What to do —
Which of the lines below hold the word "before"? Pull each of them out.

Data extract —
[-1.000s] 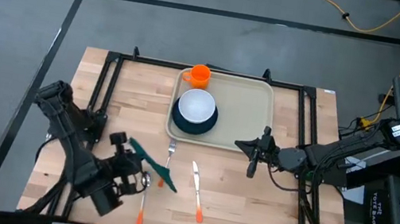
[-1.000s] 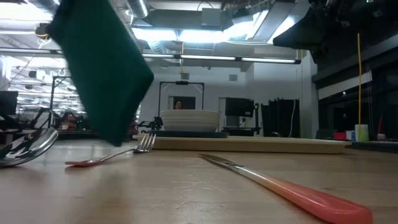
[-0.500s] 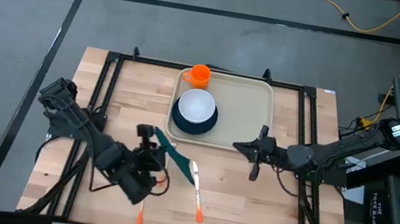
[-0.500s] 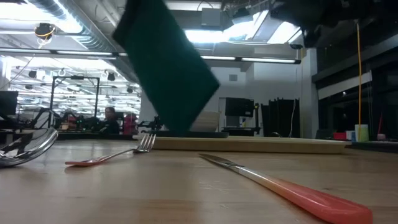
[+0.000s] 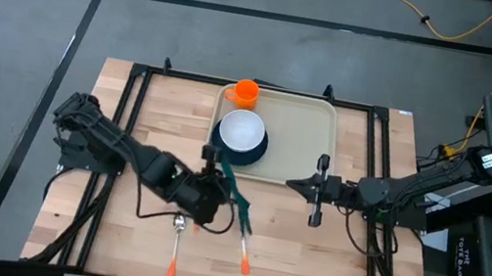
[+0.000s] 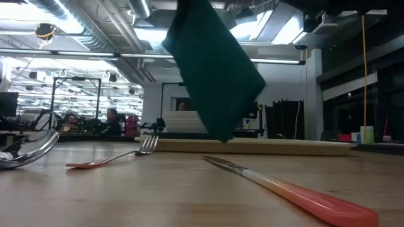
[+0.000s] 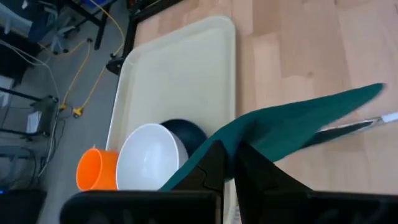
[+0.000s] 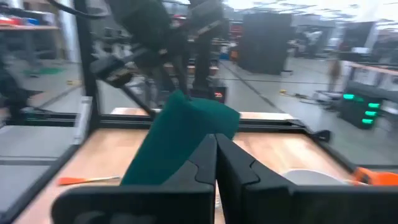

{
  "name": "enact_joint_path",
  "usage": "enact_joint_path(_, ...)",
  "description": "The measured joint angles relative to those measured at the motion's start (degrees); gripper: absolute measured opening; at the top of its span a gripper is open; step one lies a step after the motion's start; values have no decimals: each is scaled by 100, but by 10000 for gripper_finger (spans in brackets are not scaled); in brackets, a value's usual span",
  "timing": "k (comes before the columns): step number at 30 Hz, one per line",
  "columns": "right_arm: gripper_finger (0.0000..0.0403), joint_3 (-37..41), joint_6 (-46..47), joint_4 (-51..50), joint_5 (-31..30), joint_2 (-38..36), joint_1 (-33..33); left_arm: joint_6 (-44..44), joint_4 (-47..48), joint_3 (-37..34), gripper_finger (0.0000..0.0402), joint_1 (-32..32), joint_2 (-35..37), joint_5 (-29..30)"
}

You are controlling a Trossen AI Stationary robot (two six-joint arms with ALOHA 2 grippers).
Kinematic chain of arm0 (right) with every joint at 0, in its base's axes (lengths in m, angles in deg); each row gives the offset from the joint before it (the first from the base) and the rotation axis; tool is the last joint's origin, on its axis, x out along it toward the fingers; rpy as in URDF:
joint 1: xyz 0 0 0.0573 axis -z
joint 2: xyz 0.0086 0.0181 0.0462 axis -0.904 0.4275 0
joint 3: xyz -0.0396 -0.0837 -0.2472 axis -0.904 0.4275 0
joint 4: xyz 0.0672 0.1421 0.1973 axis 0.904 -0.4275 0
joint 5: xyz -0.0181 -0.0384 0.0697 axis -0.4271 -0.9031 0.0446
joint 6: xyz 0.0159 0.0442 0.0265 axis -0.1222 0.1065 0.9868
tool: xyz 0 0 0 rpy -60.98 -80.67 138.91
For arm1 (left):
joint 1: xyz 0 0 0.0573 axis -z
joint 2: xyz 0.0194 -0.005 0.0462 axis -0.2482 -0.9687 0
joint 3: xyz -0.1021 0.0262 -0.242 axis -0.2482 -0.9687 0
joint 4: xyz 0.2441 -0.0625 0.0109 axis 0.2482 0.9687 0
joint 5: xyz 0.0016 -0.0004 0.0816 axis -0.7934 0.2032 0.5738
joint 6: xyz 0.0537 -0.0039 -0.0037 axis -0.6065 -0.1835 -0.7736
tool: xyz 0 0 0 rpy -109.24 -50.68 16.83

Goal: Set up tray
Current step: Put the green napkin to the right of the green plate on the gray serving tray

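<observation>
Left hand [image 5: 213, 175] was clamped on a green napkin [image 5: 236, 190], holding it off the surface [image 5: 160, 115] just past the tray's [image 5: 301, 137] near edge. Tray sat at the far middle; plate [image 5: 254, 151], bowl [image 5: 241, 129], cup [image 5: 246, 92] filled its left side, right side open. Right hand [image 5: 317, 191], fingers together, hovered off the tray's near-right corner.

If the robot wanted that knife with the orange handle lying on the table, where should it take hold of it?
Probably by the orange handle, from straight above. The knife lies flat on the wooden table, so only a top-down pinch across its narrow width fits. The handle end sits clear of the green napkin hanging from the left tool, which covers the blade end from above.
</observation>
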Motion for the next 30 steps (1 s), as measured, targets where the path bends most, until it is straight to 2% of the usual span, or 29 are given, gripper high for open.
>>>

Exercise answer —
  "timing": "k (comes before the columns): step number at 30 Hz, one per line",
Kinematic chain of arm0 (right) with every joint at 0, in its base's axes (lengths in m, angles in deg); each row gives the offset from the joint before it (the first from the base) and the rotation axis; tool is the last joint's origin, on its axis, x out along it toward the fingers; rpy as in URDF:

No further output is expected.